* PROBLEM TO WORK ON: Without a single alteration, write the listing out again.

* MATERIAL FOR THE TASK:

>>>>>

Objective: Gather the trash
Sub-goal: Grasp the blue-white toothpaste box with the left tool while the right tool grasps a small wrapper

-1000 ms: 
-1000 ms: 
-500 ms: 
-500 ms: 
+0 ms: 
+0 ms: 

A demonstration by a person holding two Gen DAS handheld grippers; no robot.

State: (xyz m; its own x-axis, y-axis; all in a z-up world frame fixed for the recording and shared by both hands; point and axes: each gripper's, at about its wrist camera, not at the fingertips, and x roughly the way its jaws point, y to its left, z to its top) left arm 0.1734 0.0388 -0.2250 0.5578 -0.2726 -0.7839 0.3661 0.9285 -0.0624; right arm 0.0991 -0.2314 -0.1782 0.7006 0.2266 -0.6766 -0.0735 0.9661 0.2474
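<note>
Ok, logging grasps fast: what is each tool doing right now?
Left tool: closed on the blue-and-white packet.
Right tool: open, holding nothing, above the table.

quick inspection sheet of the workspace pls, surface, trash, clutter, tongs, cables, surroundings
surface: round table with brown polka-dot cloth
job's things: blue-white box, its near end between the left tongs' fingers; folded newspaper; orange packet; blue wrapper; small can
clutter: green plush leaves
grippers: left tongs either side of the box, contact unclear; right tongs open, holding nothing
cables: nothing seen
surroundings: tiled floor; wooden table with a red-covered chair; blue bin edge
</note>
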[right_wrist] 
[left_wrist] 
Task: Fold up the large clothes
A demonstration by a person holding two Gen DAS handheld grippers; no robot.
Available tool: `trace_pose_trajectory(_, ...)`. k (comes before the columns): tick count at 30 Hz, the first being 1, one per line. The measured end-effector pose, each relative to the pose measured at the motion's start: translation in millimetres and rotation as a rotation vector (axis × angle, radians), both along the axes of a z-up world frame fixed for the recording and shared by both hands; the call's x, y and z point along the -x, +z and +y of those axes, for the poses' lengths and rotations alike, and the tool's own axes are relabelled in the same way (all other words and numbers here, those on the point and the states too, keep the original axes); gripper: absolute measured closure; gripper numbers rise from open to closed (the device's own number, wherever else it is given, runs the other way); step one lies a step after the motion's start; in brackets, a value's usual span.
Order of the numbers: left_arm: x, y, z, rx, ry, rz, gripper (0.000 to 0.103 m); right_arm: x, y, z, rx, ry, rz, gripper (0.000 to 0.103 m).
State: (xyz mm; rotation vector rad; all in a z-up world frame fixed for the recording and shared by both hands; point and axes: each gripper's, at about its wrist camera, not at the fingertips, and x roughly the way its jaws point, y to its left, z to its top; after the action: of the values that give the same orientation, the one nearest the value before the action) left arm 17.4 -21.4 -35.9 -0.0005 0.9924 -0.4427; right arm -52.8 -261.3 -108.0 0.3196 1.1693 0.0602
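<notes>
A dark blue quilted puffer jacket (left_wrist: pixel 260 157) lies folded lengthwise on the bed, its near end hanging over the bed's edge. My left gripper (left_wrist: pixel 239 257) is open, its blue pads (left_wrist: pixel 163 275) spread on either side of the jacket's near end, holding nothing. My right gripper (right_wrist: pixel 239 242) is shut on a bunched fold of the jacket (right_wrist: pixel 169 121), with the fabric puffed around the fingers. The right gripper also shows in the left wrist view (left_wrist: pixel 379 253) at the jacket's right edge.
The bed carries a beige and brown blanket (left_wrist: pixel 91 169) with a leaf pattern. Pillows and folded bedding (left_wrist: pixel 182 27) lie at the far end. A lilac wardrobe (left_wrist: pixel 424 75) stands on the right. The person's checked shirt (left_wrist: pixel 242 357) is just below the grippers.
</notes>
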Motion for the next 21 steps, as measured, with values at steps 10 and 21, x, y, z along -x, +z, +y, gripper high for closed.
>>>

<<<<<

* OUTPUT BELOW:
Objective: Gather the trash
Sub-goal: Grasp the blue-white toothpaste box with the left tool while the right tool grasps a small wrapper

-1000 ms: 
-1000 ms: 
-500 ms: 
-500 ms: 
+0 ms: 
+0 ms: 

A demonstration by a person holding two Gen DAS handheld grippers; no robot.

State: (xyz m; its own x-axis, y-axis; all in a z-up world frame fixed for the recording and shared by both hands; point and axes: each gripper's, at about its wrist camera, not at the fingertips, and x roughly the way its jaws point, y to its left, z to its top) left arm 0.1734 0.0388 -0.2250 0.5578 -0.2726 -0.7839 0.3661 0.9285 -0.0624; right arm 0.0991 -0.2314 -0.1782 0.7006 0.2266 -0.6766 -0.0735 0.9661 0.2474
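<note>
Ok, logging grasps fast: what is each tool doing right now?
Left tool: closed on the blue-and-white packet.
Right tool: open, holding nothing, above the table.

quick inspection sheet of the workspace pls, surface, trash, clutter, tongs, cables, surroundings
surface: round table with brown polka-dot cloth
job's things: blue-white box, its near end between the left tongs' fingers; folded newspaper; orange packet; blue wrapper; small can
clutter: green plush leaves
grippers: left tongs either side of the box, contact unclear; right tongs open, holding nothing
cables: nothing seen
surroundings: tiled floor; wooden table with a red-covered chair; blue bin edge
</note>
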[right_wrist] 
[left_wrist] 
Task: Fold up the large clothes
A demonstration by a person holding two Gen DAS handheld grippers; no robot.
Available tool: `trace_pose_trajectory(_, ...)`. k (comes before the columns): tick count at 30 Hz, the first being 1, one per line. The measured end-effector pose, each relative to the pose measured at the motion's start: translation in millimetres and rotation as a rotation vector (axis × angle, radians), both along the axes of a z-up world frame fixed for the recording and shared by both hands; the call's x, y and z point along the -x, +z and +y of those axes, for the poses' lengths and rotations alike, and the tool's own axes are relabelled in the same way (all other words and numbers here, those on the point and the states too, keep the original axes); gripper: absolute measured closure; gripper numbers rise from open to closed (the device's own number, wherever else it is given, runs the other way); step one lies a step after the motion's start; in brackets, a value's usual span.
Order of the numbers: left_arm: x, y, z, rx, ry, rz, gripper (0.000 to 0.103 m); right_arm: x, y, z, rx, ry, rz, gripper (0.000 to 0.103 m).
State: (xyz mm; rotation vector rad; all in a z-up world frame fixed for the recording and shared by both hands; point and axes: each gripper's, at about its wrist camera, not at the fingertips, and x roughly the way its jaws point, y to its left, z to its top; after the action: of the values that give the same orientation, the one nearest the value before the action) left arm 17.4 -21.4 -35.9 -0.0005 0.9924 -0.4427; right arm -52.8 -261.3 -108.0 0.3196 1.1693 0.0602
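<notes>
A dark blue quilted puffer jacket (left_wrist: pixel 260 157) lies folded lengthwise on the bed, its near end hanging over the bed's edge. My left gripper (left_wrist: pixel 239 257) is open, its blue pads (left_wrist: pixel 163 275) spread on either side of the jacket's near end, holding nothing. My right gripper (right_wrist: pixel 239 242) is shut on a bunched fold of the jacket (right_wrist: pixel 169 121), with the fabric puffed around the fingers. The right gripper also shows in the left wrist view (left_wrist: pixel 379 253) at the jacket's right edge.
The bed carries a beige and brown blanket (left_wrist: pixel 91 169) with a leaf pattern. Pillows and folded bedding (left_wrist: pixel 182 27) lie at the far end. A lilac wardrobe (left_wrist: pixel 424 75) stands on the right. The person's checked shirt (left_wrist: pixel 242 357) is just below the grippers.
</notes>
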Motion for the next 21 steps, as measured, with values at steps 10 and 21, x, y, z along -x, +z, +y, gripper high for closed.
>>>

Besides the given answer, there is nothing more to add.